As uncertainty spreads across the market, resulting in a decline for numerous cryptocurrencies post-election, Solana [SOL] finds itself amidst heavy selling pressure, leading to a three-month low.
The question that arises is whether this downturn is merely a temporary setback or if investors are beginning to doubt its long-term viability.
Solana Struggles to Maintain Crucial Support Levels
Currently, SOL has dropped by 40% from its highest point after the election, standing at $274, coinciding with a general market correction that has erased nearly $450 billion in crypto values since the beginning of the year.
While many major assets are facing challenges below significant psychological price points due to discrepancies in supply and demand, SOL is encountering even more pronounced selling pressure.
Market capitalization for Solana has decreased by over $40 billion, diverging from its usual strong performance in the first quarter, where it typically surpasses major resistance levels to achieve new peaks.
However, in a departure from previous patterns, SOL has now recorded three consecutive lower points since its peak, with no substantial buying activity to counteract the pressure from sellers.
If SOL fails to solidify $160 as a strong support level, there is a risk of a further decline towards $130, reaching back to its initial price on election day.
This situation places significant responsibility on long-term holders, as their confidence will play a crucial role in determining Solana’s recovery.

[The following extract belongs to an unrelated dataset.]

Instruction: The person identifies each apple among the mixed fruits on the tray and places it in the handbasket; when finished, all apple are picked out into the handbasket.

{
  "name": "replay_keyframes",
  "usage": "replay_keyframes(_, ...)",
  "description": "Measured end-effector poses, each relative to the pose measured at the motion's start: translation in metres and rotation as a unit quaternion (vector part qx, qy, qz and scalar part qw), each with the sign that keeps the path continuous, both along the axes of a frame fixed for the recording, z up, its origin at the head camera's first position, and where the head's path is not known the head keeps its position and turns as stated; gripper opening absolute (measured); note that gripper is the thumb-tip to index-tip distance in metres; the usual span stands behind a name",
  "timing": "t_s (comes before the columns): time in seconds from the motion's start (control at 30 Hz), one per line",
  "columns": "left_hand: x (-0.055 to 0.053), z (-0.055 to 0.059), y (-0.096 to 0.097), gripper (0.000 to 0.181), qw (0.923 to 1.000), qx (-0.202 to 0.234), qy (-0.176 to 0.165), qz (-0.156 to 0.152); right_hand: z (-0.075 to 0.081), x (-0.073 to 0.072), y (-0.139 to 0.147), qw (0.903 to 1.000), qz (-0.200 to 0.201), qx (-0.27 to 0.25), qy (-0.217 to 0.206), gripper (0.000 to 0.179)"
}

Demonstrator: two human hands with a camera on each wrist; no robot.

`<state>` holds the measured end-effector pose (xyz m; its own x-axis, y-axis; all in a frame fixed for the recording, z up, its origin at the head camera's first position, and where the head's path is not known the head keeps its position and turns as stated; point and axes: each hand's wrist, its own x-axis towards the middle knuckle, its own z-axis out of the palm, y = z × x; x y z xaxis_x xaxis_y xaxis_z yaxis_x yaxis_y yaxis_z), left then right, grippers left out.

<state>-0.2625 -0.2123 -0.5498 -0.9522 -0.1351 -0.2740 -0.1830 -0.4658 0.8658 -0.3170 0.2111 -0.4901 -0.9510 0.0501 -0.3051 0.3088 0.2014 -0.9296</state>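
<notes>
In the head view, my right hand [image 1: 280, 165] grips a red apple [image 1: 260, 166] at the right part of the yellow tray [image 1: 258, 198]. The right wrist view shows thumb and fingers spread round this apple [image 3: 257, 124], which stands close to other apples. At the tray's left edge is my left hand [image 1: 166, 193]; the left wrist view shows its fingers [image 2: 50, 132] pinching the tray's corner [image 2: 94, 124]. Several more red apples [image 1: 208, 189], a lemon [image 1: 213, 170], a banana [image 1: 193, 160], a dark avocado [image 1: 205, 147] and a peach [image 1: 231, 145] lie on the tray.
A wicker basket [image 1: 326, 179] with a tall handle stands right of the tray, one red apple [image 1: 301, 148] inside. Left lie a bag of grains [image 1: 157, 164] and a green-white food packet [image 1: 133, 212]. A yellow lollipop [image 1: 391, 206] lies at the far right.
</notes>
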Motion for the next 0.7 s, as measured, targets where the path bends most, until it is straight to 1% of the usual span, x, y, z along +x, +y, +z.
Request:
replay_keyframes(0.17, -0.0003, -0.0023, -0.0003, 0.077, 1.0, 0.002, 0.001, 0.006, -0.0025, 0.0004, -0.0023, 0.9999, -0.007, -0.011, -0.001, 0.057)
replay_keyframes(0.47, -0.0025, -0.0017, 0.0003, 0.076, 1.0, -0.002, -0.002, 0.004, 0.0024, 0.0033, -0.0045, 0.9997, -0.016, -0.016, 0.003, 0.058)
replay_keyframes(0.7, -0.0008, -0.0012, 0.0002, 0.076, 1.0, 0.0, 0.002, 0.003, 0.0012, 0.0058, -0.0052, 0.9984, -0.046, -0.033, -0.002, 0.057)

SOL Faces Potential Shift into Distribution Phase
Long-term holders (6-12 months) currently hold more than 22% of SOL’s total supply, with their ownership showing minimal fluctuations. This consistent accumulation indicates a firm belief in Solana’s long-term prospects.
Nevertheless, considering SOL almost doubled in value over the last half-year, the group of holders within the 6-12 month range is a key indicator to monitor for any shifts in market sentiment.
While SOL has experienced a 2% upturn from its recent low, along with an 8% increase in trading volume indicating renewed interest at discounted levels, it is premature to declare $160 as a solid bottom.
The upcoming days will be pivotal in shaping Solana’s price trajectory.
If buyers do not succeed in defending this crucial support level, a potential decrease in confidence among long-term holders could trigger panic selling, leaving Solana vulnerable to a deeper decline towards its prior support at $130.